Secotioid fungi produce an intermediate fruiting body form that is between the mushroom-like hymenomycetes and the closed bag-shaped gasteromycetes, where an evolutionary process of gasteromycetation has started but not run to completion. Secotioid fungi may or may not have opening caps, but in any case they often lack the vertical geotropic orientation of the hymenophore needed to allow the spores to be dispersed by wind, and the basidiospores are not forcibly discharged or otherwise prevented from being dispersed (e.g. gills completely inclosed and never exposed as in the secotioid form of Lentinus tigrinus)—note—some mycologists do not consider a species to be secotioid unless it has lost ballistospory.
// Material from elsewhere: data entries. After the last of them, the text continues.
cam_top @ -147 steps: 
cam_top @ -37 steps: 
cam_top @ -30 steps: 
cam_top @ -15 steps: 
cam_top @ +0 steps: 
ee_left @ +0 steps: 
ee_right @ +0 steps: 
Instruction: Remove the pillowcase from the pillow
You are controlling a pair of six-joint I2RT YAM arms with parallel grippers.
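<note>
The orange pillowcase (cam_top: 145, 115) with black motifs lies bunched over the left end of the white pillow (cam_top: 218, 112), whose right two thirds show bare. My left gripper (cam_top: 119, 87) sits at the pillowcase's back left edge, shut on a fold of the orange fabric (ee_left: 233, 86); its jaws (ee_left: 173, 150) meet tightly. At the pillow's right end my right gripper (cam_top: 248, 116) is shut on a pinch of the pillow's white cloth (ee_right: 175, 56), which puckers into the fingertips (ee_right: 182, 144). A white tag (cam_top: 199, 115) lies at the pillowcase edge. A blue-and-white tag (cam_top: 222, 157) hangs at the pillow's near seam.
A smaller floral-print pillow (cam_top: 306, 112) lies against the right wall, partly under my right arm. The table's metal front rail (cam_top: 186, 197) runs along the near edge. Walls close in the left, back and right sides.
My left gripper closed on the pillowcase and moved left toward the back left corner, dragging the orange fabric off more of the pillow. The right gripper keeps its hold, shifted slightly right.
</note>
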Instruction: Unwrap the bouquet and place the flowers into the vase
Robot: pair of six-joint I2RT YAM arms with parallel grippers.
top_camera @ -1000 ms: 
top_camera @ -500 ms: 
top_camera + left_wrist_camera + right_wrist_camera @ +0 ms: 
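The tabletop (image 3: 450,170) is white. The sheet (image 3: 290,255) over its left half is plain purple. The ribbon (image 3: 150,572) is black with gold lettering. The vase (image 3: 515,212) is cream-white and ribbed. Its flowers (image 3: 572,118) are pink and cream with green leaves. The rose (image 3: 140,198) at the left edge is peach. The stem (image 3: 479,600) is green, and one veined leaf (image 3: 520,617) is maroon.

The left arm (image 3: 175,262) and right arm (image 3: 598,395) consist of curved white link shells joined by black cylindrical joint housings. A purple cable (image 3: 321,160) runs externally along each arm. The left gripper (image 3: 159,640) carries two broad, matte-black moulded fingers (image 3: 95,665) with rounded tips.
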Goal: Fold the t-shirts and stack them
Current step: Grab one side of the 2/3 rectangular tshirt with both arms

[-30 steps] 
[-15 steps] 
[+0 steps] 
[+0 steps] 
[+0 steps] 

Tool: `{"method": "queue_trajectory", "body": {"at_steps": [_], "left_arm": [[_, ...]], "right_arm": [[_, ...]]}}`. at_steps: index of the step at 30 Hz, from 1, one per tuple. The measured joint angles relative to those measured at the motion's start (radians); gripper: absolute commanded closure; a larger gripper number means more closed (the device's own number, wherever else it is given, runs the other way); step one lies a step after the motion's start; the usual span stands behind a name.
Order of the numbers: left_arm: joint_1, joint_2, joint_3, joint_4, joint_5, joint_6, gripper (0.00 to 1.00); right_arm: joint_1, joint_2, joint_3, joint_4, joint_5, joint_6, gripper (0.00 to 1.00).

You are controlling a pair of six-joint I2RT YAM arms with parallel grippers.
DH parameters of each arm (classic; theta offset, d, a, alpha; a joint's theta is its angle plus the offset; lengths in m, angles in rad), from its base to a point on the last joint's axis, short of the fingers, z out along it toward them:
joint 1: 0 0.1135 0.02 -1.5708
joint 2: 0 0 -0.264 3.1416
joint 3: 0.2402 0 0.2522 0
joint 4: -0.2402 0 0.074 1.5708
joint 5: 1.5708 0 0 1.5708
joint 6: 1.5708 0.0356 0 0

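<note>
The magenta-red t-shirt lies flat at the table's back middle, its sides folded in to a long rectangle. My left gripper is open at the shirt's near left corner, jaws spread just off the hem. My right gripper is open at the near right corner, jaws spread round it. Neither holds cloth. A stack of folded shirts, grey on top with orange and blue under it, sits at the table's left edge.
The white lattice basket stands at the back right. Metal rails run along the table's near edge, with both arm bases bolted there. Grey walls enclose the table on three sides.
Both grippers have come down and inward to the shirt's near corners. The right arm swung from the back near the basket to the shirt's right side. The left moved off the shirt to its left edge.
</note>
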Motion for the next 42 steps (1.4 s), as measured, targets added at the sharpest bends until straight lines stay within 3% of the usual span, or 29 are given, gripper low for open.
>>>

==Explanation of secotioid development and gasteromycetation==

Historically agarics and boletes (which bear their spores on a hymenium of gills or tubes respectively) were classified quite separately from the gasteroid fungi, such as puff-balls and truffles, of which the spores are formed in a large mass enclosed in an outer skin. However, in spite of this apparently very great difference in form, recent mycological research, both at microscopic and molecular level has shown that sometimes species of open mushrooms are much more closely related to particular species of gasteroid fungi than they are to each other. Fungi which do not open up to let their spores be dispersed in the air, but which show a clear morphological relation to agarics or boletes, constitute an intermediate form and are called secotioid.

The word is derived from the name of the genus Secotium, which was defined in 1840 by Kunze for a South African example, S. gueinzii, which is the type species. In the following years numerous secotioid species were added to this genus, including ones which according to modern taxonomy belong to other genera or families.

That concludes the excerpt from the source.